Common Migration Patterns

# Example migration file
# alembic/versions/abc123_add_user_bio.py

"""Add bio column to users

Revision ID: abc123
Revises: xyz789
Create Date: 2024-01-15 10:30:00
"""

from alembic import op
import sqlalchemy as sa

# Migration metadata
revision = 'abc123'
down_revision = 'xyz789'
branch_labels = None
depends_on = None

def upgrade():
    """Apply migration (forward)"""
    # Add column
    op.add_column('users', sa.Column('bio', sa.String(500), nullable=True))

    # Add index
    op.create_index('idx_users_created_at', 'users', ['created_at'])

    # Create table
    op.create_table(
        'user_sessions',
        sa.Column('id', sa.Integer(), primary_key=True),
        sa.Column('user_id', sa.Integer(), nullable=False),
        sa.Column('token', sa.String(255), nullable=False),
        sa.Column('expires_at', sa.DateTime(), nullable=False),
        sa.ForeignKeyConstraint(['user_id'], ['users.id'])
    )

def downgrade():
    """Rollback migration (backward)"""
    # Drop table
    op.drop_table('user_sessions')

    # Drop index
    op.drop_index('idx_users_created_at', 'users')

    # Remove column
    op.drop_column('users', 'bio')


# Data migration example
def upgrade():
    """Add status column with default, then populate"""
    # Add column with default
    op.add_column('posts', sa.Column('status', sa.String(20), server_default='draft'))

    # Populate existing rows
    op.execute("UPDATE posts SET status = 'published' WHERE published_at IS NOT NULL")

    # Remove default (optional)
    op.alter_column('posts', 'status', server_default=None)

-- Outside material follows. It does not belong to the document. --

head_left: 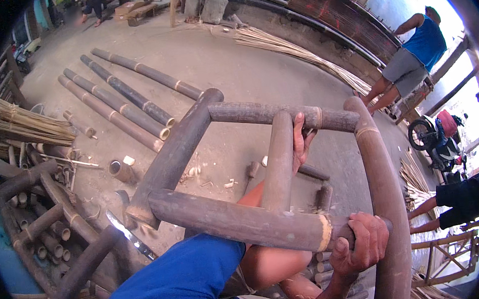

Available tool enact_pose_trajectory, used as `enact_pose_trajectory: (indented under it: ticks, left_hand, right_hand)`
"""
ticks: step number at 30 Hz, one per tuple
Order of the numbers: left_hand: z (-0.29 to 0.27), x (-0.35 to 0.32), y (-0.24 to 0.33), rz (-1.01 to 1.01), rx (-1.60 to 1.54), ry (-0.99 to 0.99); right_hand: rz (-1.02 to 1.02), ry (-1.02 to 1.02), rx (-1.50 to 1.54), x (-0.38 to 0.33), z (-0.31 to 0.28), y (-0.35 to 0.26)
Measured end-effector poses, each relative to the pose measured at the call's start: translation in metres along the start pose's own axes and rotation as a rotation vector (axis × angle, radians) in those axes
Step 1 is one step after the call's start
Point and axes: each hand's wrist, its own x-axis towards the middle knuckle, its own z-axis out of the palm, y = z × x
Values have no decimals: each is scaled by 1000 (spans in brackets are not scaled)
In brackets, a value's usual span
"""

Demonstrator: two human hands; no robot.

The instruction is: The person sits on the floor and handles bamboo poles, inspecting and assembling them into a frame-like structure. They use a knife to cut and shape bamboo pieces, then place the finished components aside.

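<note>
A dark brown bamboo frame (177, 149) of thick poles fills the middle of the view, held up off the concrete floor. My left hand (300, 139) reaches through it from below and grips the middle upright bar (279, 163) just under the top crossbar (265, 112). My right hand (362, 244) is closed around the right end of the lower crossbar (234, 220), next to the curved right-hand pole (386, 194). My blue sleeve (177, 283) covers the frame's lower left corner.
Several long bamboo poles (123, 97) lie on the floor beyond. A machete blade (129, 235) rests at lower left beside stacked bamboo pieces (48, 226). A short cut tube (120, 170) and a tool (251, 173) lie nearby. Split strips (299, 52), two people (417, 51) and a motorcycle (435, 134) are at right.
</note>
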Motion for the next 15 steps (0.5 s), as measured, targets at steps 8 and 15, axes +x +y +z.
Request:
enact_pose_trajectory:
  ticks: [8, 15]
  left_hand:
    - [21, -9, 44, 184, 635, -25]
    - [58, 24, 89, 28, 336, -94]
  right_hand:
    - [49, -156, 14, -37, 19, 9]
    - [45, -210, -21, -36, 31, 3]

Running Migrations in Production

Deployment Workflow:
  1. Build Docker image with code + migrations
  2. Run alembic upgrade head before starting app
  3. Start application with updated schema
# Dockerfile
FROM python:3.11
WORKDIR /app
COPY requirements.txt .
RUN pip install -r requirements.txt
COPY . .

# Run migrations on container start
CMD alembic upgrade head && uvicorn app.main:app --host 0.0.0.0

Key Takeaways

  • Connection pooling is essential for performance. Without it, each request spends 50-100ms creating connections. With pooling, it's <1ms. Configure pool_size based on expected concurrency.
  • Use transactions for multi-step operations to prevent data corruption. If payment fails, order creation should rollback. Transactions make operations atomic.
  • The N+1 query problem kills performance. 101 queries instead of 1. Use joinedload or selectinload to eager load relationships. Monitor with SQL logging.
  • Database indexes make queries 100-250× faster. Index WHERE clauses, JOIN columns, and ORDER BY columns. Use EXPLAIN ANALYZE to verify index usage.
  • Read replicas scale read traffic horizontally. 90% of API traffic is reads. Route GET requests to replicas, writes to primary. Watch out for replication lag (50-500ms).
  • Repository pattern decouples data access from business logic. Makes code testable, maintainable, and swappable. Inject repositories via FastAPI dependencies.
  • Use Alembic for database migrations. Version-controlled schema changes, reversible migrations, automatic detection from models. Run migrations in CI/CD pipelines.
  • Choose async for high concurrency. SQLAlchemy 2.0 + asyncpg handles 1000+ concurrent requests. Start with sync for simplicity, migrate to async when needed.

Ready for Production?


You now have the database patterns needed for production APIs. Start with connection pooling and transactions. Add indexes for slow queries (use EXPLAIN). Implement the repository pattern for clean architecture. As traffic grows, add read replicas.

Pro tip: Monitor query performance from day one. Log slow queries (>100ms), use pg_stat_statements in PostgreSQL, and set up alerts. Database problems compound as you scale, fix them early. Measure, optimize, repeat.